BEGIN MATERIAL FOR THIS EXERCISE

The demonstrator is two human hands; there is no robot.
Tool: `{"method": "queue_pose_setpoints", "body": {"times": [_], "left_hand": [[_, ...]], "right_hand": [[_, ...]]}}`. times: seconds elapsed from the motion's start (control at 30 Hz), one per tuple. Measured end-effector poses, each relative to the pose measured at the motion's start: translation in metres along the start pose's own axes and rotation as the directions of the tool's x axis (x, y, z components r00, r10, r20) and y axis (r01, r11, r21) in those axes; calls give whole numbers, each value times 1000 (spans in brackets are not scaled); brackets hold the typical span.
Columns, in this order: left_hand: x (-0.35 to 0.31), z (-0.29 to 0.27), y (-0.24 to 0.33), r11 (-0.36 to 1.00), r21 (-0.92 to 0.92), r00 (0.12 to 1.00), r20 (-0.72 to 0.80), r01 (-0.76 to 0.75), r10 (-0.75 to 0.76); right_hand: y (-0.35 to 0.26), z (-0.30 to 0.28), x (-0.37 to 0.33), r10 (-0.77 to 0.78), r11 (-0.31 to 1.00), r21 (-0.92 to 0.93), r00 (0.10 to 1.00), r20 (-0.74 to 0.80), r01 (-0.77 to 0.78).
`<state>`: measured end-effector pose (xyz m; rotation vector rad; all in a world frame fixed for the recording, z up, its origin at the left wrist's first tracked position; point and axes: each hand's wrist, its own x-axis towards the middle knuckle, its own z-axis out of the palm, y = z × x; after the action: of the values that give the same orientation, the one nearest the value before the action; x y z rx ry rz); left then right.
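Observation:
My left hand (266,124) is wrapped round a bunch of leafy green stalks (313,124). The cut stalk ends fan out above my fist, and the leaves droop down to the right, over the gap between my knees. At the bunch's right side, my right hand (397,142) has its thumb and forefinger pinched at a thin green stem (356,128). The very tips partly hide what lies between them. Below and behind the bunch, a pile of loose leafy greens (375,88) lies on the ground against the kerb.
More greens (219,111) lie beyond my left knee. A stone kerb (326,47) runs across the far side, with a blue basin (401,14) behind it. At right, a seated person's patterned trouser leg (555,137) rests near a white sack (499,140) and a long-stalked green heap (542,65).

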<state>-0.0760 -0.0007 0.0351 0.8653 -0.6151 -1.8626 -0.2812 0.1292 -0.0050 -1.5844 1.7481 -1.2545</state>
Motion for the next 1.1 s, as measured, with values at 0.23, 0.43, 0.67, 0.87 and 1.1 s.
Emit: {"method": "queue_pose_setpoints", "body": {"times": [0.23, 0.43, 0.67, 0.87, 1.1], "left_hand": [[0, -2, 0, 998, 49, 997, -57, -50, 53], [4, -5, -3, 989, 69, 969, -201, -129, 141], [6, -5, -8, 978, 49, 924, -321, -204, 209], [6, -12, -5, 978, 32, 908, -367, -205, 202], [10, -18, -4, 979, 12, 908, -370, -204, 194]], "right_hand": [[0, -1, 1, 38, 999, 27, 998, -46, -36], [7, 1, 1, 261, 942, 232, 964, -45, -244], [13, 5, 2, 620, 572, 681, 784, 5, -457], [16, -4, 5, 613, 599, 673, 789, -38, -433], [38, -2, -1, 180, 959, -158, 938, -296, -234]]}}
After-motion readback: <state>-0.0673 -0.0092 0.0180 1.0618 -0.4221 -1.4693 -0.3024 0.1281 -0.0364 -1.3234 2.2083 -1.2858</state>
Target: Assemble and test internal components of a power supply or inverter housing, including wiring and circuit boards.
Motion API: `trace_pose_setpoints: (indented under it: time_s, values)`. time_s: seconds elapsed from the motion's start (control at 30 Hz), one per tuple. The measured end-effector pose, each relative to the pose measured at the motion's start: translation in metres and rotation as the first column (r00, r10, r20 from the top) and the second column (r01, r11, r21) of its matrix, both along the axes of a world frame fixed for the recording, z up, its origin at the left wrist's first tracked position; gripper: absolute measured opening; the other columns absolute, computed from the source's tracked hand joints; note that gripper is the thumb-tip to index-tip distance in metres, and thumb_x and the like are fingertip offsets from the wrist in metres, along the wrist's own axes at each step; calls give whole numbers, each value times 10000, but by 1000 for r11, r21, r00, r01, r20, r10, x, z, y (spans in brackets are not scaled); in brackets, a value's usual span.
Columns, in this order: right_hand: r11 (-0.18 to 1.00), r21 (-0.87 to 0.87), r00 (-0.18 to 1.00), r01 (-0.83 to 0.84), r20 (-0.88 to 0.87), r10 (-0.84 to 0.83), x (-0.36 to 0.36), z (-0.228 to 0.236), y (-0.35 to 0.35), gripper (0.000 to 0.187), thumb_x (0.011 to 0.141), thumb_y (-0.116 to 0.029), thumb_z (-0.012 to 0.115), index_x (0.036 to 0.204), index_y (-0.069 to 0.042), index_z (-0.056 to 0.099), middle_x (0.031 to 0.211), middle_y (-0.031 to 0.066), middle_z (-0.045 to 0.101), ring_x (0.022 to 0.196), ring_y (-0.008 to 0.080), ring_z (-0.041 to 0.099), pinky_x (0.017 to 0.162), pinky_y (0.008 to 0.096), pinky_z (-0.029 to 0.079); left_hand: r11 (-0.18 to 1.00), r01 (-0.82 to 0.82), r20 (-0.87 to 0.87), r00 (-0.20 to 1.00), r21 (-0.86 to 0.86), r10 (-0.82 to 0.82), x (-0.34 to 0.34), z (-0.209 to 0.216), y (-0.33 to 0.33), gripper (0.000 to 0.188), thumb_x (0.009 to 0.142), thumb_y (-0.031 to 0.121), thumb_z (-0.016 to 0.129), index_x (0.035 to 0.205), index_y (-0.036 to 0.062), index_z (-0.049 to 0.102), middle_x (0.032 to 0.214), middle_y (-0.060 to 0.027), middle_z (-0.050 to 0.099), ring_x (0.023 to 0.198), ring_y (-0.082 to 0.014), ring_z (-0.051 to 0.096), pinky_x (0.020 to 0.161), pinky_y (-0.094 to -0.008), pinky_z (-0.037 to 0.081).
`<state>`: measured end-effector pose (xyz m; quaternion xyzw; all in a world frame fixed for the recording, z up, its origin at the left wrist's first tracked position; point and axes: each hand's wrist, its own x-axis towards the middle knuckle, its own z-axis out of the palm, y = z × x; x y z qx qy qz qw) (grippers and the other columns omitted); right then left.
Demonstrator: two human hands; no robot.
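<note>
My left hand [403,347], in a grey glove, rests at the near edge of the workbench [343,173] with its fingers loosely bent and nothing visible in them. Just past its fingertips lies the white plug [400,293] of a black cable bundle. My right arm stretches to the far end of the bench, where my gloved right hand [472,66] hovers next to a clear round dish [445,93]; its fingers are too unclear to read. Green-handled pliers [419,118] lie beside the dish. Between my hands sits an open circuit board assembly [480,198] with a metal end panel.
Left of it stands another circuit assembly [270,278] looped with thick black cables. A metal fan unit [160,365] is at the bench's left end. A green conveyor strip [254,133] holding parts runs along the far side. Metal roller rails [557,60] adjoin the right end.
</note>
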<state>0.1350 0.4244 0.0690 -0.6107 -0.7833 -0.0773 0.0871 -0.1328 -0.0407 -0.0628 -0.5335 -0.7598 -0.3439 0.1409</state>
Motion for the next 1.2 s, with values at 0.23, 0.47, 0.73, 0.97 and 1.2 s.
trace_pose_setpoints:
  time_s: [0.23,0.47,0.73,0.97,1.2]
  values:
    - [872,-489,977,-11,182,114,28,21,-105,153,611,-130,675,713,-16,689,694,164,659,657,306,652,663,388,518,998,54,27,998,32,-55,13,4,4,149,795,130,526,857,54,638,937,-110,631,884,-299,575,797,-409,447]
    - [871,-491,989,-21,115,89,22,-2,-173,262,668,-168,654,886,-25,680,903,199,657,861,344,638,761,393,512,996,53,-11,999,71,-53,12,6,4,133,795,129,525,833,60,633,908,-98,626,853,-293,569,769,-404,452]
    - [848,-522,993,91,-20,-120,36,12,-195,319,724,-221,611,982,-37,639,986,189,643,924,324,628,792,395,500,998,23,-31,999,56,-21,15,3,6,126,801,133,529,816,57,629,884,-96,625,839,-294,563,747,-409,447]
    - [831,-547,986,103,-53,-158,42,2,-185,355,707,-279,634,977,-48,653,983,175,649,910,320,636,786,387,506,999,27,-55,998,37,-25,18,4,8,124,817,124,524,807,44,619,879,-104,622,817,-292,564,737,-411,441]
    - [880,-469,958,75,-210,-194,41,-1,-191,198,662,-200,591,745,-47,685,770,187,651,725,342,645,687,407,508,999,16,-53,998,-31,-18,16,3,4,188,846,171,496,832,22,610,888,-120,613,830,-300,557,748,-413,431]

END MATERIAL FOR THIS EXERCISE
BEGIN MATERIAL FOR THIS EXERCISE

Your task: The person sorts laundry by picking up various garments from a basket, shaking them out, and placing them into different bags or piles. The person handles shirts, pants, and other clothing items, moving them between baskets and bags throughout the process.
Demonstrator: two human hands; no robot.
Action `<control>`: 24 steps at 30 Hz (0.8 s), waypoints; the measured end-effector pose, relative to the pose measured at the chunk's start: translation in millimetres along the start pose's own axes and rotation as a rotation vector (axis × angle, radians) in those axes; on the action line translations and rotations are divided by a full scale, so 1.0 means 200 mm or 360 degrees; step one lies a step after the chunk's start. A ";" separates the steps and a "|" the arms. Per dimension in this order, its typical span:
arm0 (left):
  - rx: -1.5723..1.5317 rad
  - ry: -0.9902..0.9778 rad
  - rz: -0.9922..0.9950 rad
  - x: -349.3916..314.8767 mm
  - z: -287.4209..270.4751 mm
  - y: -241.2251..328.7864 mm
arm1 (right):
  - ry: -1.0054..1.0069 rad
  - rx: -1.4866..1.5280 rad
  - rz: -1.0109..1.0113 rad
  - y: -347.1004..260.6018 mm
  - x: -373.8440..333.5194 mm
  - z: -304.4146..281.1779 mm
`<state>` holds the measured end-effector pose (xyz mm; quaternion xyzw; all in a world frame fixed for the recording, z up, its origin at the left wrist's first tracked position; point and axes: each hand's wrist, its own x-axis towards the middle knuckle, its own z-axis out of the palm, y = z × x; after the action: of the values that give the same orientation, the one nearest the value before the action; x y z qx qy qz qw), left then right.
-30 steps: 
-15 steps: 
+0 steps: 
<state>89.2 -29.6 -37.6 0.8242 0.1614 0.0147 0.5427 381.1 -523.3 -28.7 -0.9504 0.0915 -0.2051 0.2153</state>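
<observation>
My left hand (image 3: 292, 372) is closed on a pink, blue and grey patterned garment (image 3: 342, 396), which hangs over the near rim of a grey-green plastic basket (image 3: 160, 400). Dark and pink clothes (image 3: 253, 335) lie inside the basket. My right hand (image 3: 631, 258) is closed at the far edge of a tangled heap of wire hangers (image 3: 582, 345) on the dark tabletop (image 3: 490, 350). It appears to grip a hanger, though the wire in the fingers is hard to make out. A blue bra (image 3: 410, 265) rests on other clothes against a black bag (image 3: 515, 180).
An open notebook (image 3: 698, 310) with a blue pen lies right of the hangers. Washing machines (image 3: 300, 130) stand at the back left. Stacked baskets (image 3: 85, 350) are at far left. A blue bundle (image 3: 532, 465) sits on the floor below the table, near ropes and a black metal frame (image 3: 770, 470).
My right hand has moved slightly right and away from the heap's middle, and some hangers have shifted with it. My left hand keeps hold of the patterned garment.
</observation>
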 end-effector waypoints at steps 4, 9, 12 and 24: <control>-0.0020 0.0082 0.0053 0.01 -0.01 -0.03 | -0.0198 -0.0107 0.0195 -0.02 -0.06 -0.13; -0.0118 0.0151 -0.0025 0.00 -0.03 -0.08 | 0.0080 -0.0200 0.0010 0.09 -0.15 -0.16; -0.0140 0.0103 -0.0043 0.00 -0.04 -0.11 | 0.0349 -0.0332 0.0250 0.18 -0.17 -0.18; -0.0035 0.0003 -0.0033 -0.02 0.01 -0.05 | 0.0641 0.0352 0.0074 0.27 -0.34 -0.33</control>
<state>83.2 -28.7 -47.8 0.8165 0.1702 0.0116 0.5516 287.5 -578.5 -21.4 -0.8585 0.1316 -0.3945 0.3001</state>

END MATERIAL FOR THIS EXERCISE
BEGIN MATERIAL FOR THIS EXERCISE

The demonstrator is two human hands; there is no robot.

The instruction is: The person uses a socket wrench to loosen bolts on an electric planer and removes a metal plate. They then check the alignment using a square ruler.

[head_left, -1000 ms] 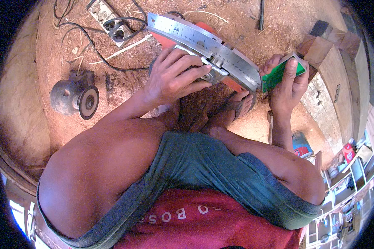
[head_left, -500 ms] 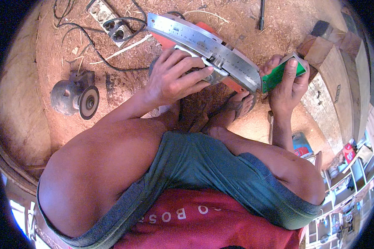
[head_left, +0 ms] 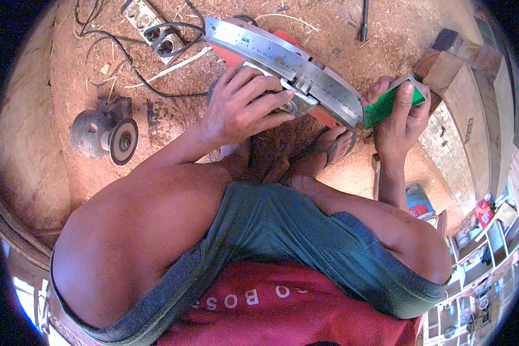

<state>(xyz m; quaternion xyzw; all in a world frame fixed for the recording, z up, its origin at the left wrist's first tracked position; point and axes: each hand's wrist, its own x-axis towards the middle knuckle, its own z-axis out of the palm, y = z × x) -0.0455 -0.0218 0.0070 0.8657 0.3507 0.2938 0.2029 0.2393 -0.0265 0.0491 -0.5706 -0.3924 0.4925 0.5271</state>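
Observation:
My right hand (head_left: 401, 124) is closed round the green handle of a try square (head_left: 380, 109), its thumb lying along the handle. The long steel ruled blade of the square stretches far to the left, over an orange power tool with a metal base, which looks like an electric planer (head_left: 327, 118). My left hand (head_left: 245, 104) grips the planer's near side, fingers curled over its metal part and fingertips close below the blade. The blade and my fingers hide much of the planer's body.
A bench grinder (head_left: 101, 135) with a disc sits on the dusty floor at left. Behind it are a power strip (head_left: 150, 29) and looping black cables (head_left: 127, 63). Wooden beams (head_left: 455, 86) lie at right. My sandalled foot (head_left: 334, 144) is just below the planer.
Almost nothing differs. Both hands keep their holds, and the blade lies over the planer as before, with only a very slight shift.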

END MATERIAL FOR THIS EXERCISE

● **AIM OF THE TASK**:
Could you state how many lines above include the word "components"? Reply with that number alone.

● **TASK SOLUTION**:
2